Description of the task:
Could you return every line of the material that contains the word "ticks"?

Source data:
╔══
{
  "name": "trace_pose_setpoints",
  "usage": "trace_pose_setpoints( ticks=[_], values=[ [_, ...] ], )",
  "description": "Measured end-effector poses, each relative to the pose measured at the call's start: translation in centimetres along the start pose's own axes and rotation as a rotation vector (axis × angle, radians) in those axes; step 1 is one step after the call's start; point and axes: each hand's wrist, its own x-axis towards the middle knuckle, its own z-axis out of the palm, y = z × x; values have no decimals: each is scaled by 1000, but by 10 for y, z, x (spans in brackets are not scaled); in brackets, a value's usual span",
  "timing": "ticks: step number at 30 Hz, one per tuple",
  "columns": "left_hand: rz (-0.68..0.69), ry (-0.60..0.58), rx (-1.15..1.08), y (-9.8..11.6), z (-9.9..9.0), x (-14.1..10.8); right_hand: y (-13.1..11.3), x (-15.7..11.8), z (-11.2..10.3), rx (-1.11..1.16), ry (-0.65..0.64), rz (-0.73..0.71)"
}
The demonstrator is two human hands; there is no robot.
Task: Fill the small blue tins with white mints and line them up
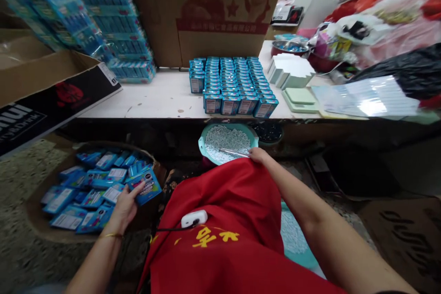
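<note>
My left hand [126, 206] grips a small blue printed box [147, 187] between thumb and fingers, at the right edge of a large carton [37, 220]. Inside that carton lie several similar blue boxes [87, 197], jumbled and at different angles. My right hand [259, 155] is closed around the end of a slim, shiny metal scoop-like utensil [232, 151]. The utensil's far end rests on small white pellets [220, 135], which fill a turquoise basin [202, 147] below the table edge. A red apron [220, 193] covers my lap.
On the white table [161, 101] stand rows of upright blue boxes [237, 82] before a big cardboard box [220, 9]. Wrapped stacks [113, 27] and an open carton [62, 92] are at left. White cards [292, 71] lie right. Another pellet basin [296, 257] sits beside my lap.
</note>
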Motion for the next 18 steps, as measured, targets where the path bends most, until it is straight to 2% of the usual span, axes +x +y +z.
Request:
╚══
Solution below:
  "usage": "trace_pose_setpoints( ticks=[_], values=[ [_, ...] ], )",
  "timing": "ticks: step number at 30 Hz, one per tuple",

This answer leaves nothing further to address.